C’era una volta una bufala, quella di “Facebook a pagamento“. Dal 2015 la bufala ci insegue in tutte le salse, con improbabili testimonial (come dei non meglio precisati “Carlos” e “Mark”, la bufala ha fatto il giro della Rete mescolandosi a mille altre narrazioni simili
La variante che ci è stata sottoposta è infatti un miscuglio di due bufale diverse: la bufala di Facebook a pagamento e la bufala del “Non autorizzo a condividere”.
La narrazione sostanzialmente dichiara che un non meglio precisato “Larry” e diversi avvocati avrebbero consigliato di cancellare Facebook, perché gli account saranno “dirottati” e chi resterà connesso dovrà pagare un abbonamento mensile di 5 dollari circa nonché rischiare che i suoi post e le sue foto possano essere usati “in cause legali contro di loro” a meno che non postino un tragicomico divieto all’uso diretto a Meta.
Noterete che il canale che avrebbe trasmesso la notizia, “Channel 4 News” non esiste.
Questo è il segnale che la prima parte della bufala, quella dell’imminente pagamento, è riciclata da una bufala ormai ultraventennale che risale ai tempi di MSN Messenger, l’antenato di Skype.
Antenato che usava un codice cromatico per segnalare la disponibilità ad essere contattati: rosso significava “connesso ma non vuole/può essere raggiunto”, giallo significava “Occupato, potrebbe non rispondere” e verde “contattabile”.
Si diffuse la leggenda di un fantomatico “colore blu”, che avrebbe consentito all’utente una lunga serie di benefici che oggi attribuiremmo ad un account “professionale” nonché l’immunità da presunti passaggi a pagamento dell’applicazione, ottenibile inoltrando catene di S. Antonio a tutti i propri contatti.
La bufala semplicemente si è trasferita dal defunto MSN Messenger a Facebook.
Arriviamo così alla seconda parte
Se sinceramente siete convinti che basti “non autorizzare Meta” ad usare i vostri contenuti contro di voi, siamo i primi a dirvelo.
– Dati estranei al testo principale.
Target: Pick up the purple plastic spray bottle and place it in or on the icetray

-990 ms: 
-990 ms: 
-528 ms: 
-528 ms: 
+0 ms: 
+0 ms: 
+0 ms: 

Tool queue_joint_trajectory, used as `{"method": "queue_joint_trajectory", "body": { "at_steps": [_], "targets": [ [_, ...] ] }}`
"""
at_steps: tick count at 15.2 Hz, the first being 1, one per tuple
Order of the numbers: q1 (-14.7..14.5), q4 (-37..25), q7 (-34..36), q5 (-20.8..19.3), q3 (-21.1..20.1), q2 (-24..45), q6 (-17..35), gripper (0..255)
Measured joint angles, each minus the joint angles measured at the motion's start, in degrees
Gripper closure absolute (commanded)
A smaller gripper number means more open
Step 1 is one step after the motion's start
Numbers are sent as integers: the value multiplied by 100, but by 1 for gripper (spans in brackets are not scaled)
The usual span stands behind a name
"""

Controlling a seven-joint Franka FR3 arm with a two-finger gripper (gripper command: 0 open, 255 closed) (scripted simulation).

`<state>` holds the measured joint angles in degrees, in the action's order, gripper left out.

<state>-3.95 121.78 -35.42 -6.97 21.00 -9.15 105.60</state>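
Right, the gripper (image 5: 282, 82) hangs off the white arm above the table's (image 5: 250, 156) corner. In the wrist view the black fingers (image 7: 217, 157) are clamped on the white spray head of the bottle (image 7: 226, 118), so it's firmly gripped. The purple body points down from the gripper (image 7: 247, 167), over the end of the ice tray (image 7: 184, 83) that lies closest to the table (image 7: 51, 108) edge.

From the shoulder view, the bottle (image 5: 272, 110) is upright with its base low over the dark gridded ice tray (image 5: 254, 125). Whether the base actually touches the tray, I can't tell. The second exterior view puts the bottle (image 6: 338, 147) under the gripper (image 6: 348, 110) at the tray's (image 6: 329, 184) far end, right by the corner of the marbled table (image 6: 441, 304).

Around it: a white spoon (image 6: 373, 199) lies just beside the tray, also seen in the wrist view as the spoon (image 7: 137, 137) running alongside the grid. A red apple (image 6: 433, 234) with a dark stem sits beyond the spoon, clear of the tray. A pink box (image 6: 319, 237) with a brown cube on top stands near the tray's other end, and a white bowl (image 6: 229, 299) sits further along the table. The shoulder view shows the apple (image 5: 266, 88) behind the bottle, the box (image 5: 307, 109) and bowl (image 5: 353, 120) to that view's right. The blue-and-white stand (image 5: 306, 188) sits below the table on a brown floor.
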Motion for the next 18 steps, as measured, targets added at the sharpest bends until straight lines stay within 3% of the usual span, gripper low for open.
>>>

Sì, questa è una bufala, ma vi preghiamo per il vostro bene di cancellare immediatamente il vostro account, restituire in negozio PC e cellulare, comprare un “feature phone” senza servizi social perché non siete degni di avere accesso ad Internet e fareste danno.
Ipotizzate il tragicomico scenario auspicato del complottista furioso che dopo aver minacciato diverse persone su Internet, decida di postare il messaggio con cui “Non autorizzo Facebook a usare questi contenuti contro di me”
Ovviamente le persone che ha insultato lo portano in tribunale. Questo si presenta in aula e, contro il parere del suo legale e credendo di trovarsi in uno di quegli episodi di Forum con le “cause a catena” esclama convinto
“Eh, ma io non ho autorizzato Facebook a usare le foto e i contenuti contro di me! È una violazione della privacy quindi io denuncio a catena Mark Zuckerberg, il Giudice e quello che mi ha denunciato, sì, quello che ho minacciato di morte ed a cui ho detto le peggiori infamie che mica l’avevo autorizzato a querelarmi!”
Secondo voi quante possibilità ci sono che la sua piccola “operazione speciale” riesca e non lo trascini nel ridicolo aggravando la sua precaria situazione?
Vi ricordiamo che nessuna condivisione cancellerà i termini e le condizioni di uso che avete sottoscritto, e neppure le leggi.
Se quindi non gradite che un contenuto condiviso diventi pubblico, l’unica cosa sensata da fare è modificare le regole della privacy del messaggio da “Tutti” a “solo amici” o non condividerlo affatto.
Se temete che quello che state pubblicando possa avere conseguenze penali, probabilmente non dovreste pubblicarlo affatto.